▸ **AIM OF THE EXERCISE**:
Pictures in the entries below are to be left out; otherwise, reproduce exactly the lines from the first through the line containing "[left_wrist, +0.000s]".

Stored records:
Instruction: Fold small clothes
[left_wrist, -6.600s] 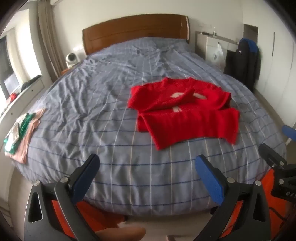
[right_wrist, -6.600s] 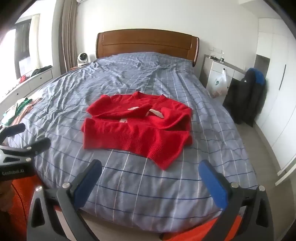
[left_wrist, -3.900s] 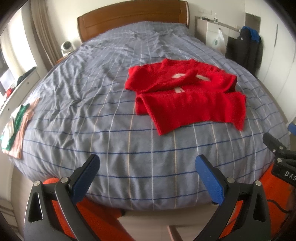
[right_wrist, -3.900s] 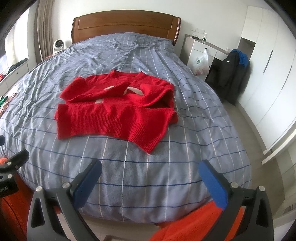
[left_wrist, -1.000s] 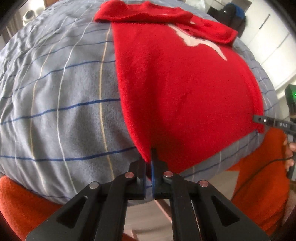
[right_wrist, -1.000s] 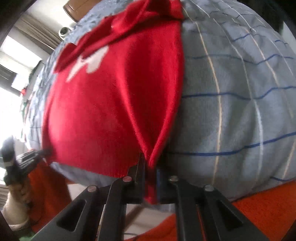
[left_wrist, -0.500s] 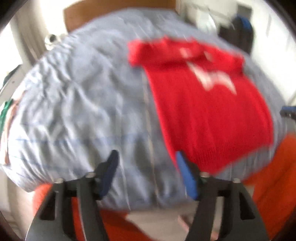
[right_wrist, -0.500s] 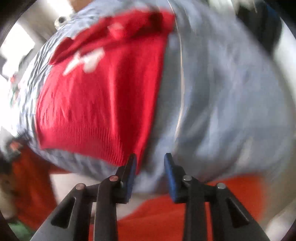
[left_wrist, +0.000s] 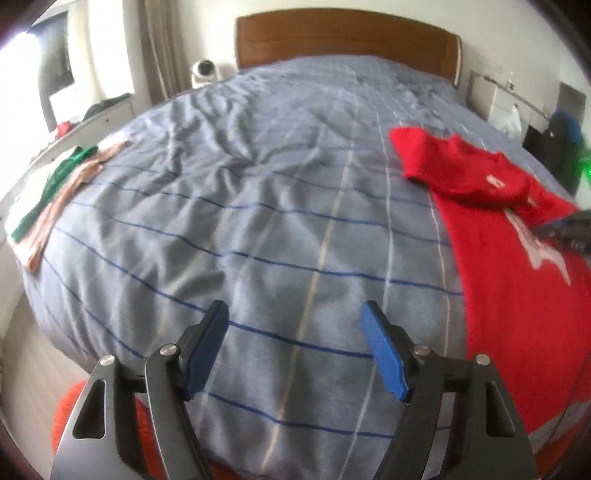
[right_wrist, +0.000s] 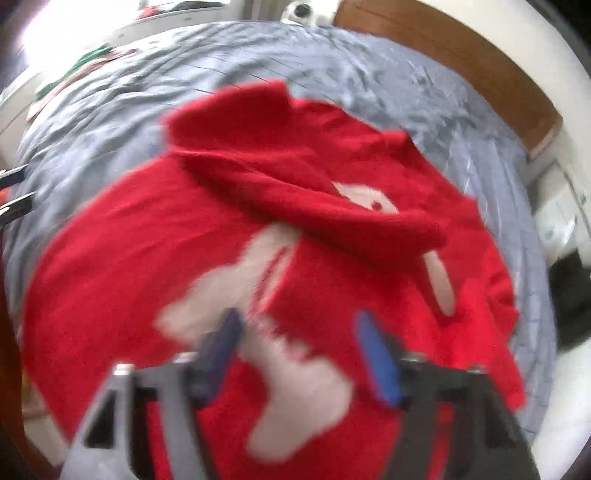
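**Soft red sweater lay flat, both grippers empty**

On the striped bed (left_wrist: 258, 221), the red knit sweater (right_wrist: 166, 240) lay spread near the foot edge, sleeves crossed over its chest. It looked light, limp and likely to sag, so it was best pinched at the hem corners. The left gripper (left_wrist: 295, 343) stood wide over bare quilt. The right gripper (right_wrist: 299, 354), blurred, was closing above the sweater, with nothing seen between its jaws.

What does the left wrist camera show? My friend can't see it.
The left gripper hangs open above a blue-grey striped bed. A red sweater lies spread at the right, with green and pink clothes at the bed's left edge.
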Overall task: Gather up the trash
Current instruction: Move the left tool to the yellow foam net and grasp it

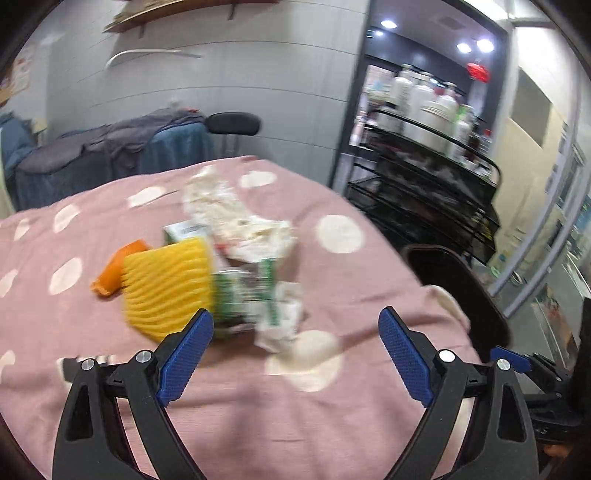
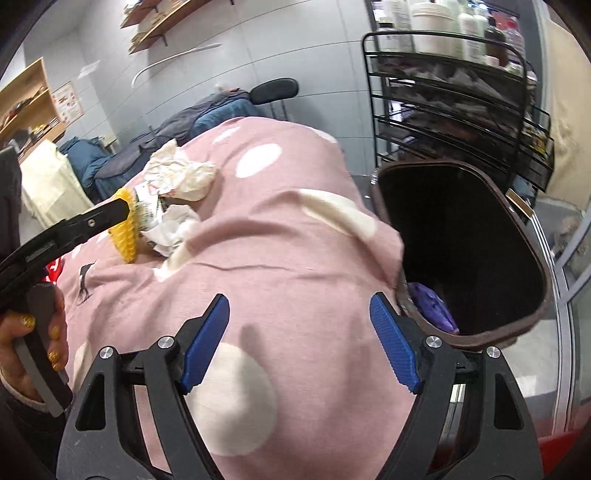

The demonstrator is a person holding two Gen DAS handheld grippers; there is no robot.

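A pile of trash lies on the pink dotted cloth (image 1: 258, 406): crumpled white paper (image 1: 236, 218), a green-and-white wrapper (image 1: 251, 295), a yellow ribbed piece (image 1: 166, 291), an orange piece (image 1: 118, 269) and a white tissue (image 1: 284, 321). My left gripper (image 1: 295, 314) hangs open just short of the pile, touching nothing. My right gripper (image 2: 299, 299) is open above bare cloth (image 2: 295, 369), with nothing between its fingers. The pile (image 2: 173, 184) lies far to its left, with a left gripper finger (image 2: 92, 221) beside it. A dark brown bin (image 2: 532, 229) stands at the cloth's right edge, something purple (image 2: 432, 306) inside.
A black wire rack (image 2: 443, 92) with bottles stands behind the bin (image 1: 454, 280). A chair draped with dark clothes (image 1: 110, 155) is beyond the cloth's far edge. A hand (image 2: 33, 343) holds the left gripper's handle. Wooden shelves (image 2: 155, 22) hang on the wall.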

▸ **TASK RESPONSE**:
Instruction: Fold small clothes
[left_wrist, -6.600s] 
[right_wrist, -6.600s] 
[left_wrist, -3.900s] 
[right_wrist, -3.900s] 
[left_wrist, -1.000s] 
[right_wrist, -1.000s] 
[left_wrist, -0.500s] 
[right_wrist, -0.500s] 
[left_wrist, +0.000s] 

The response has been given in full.